Counter-terrorism measures. . .

(b) Ensure that any restrictions of the right to privacy of individuals suspected of or charged with terrorist acts, such as wiretapping, are subject to judicial review and effective, regular, and independent oversight while guaranteeing access to effective remedies in cases of abuse of authority;. . .

Freedom of expression

32. The Committee regrets the limited information on laws or policies to protect individuals exercising their freedom of speech, including human rights defenders, community leaders, journalists, and civil society representatives. The Committee is concerned about article 240 of the amended Criminal Code and article 27A on criminal defamation under the 2 January 2024 revision of Law No. 11/2008 on Electronic Information and Transactions, which may be used to criminalise insulting the President or public officials. The Committee is also concerned that articles 27(1) on “contents that violate propriety” and 28(3) on “false statements that cause public unrest” of the revised Electronic Information and Transactions Law are overbroad and vague, allowing for judicial intimidation and harassment. The Committee is concerned about reports of internet shutdowns amidst protests and regularly in the context of security operations in Papua.

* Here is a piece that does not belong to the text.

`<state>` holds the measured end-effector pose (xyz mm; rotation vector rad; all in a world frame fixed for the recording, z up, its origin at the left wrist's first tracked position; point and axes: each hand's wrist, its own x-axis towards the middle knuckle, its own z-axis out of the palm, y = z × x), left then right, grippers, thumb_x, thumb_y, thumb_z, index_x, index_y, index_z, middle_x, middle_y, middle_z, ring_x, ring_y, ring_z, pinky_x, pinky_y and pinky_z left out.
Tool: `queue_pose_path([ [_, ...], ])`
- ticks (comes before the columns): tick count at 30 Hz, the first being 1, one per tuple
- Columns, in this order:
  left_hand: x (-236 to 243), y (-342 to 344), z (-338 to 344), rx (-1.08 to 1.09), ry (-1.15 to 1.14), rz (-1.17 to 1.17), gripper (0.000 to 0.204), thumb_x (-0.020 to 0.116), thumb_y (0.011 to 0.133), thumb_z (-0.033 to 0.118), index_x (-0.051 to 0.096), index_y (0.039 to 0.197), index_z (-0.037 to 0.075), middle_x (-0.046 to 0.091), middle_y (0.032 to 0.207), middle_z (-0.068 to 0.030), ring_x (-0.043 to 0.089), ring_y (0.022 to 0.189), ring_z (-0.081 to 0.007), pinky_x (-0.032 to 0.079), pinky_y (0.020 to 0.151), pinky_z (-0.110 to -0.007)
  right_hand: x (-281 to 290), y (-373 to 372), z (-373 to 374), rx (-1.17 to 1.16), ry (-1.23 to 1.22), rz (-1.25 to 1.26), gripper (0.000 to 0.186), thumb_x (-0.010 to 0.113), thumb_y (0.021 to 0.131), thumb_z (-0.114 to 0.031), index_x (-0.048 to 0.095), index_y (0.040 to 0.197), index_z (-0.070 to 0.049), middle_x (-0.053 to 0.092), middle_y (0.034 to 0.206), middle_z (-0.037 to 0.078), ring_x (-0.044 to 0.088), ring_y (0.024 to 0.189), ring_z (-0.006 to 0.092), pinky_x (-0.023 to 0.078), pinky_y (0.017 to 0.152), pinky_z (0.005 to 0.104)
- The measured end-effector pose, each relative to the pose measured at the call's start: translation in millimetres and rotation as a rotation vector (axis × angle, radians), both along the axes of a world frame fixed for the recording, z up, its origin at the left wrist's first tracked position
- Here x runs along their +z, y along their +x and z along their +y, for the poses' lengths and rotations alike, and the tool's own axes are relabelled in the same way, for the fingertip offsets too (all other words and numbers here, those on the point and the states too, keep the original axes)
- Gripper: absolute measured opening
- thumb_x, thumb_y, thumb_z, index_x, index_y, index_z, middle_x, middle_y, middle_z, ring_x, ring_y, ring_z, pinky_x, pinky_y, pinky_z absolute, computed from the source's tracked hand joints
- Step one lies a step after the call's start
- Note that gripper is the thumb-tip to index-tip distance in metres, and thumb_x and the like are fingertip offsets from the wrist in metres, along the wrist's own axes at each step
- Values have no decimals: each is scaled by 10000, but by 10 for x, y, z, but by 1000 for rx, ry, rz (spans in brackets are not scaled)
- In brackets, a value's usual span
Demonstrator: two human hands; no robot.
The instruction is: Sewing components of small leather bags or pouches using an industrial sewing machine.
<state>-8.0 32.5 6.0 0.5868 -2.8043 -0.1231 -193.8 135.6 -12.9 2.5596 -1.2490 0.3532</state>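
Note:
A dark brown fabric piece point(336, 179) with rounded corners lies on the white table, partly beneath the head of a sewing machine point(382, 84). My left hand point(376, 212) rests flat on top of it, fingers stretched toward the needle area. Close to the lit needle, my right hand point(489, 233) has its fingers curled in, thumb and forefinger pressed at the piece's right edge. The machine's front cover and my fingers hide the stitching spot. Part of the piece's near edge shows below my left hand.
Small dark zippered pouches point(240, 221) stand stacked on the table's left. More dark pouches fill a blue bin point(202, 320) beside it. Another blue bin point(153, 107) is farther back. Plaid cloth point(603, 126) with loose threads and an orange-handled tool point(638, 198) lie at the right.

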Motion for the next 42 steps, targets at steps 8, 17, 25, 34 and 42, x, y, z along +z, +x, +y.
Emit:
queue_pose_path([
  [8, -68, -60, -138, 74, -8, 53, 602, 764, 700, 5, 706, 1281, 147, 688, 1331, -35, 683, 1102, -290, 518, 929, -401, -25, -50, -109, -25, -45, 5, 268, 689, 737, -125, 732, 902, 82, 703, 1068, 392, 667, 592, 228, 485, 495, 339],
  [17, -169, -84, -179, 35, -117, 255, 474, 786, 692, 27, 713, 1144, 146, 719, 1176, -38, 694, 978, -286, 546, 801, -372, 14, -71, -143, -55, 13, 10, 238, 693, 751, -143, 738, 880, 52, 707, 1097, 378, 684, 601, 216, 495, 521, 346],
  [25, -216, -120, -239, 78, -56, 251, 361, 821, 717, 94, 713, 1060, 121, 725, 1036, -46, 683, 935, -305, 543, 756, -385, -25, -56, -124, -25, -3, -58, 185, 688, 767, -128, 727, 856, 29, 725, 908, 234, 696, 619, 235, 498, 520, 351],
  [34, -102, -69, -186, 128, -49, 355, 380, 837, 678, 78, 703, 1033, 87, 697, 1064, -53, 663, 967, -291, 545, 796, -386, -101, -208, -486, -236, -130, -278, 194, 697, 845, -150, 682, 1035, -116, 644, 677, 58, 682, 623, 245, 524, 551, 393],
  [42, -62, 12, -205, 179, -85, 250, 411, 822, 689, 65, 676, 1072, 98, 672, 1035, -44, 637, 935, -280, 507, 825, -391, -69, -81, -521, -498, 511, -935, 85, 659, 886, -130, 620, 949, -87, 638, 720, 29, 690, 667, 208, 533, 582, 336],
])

The Committee notes with concern that since the adoption of Ministerial Regulation no. 5/2020 on Private Electronic System Operators, nearly 300,000 webpages have been blocked, of which approximately two thousand were identified as “negative” (arts. 19 and 20).

33. The State party should take the measures necessary to ensure the full enjoyment of the right to freedom of opinion and expression, with reference to General Comment no. 34 (2011) on the freedoms of opinion and expression. In particular, the State party should:

(a) Adopt measures to effectively protect individuals exercising their freedom of expression, including the adoption of legislation to protect human rights defenders and to guarantee their rights, including their right to effective remedies;

(b) Conduct prompt, thorough, and impartial investigations into all reports of harassment, intimidation and reprisals against human rights defenders, ensure that perpetrators are brought to justice, and if convicted, punished with penalties commensurate to the seriousness of the offence, and that defenders are able to carry out their work in a safe and enabling environment;

(c) Revise the legal framework including the Criminal Code and the revised Electronic Information and Transactions Law (EITL) in order to decriminalise defamation of the President or public officials, defining articles 27(1) and 28(3) of the EITL in accordance with the principles of legal certainty, necessity, and proportionality; and ensure that all restrictions on the internet access are non- discriminatory, necessary, and proportionate, as required by article 19 (3) of the Covenant;

(d) Review Ministerial Regulation no. 5/2020 with a view to guarantee transparency, procedural safeguards, access to evidence and the right to appeal to an independent body in line with the Covenant;

(e) Conduct training for judges, prosecutors, lawyers, and law enforcement personnel on the right to freedom of expression including online expression.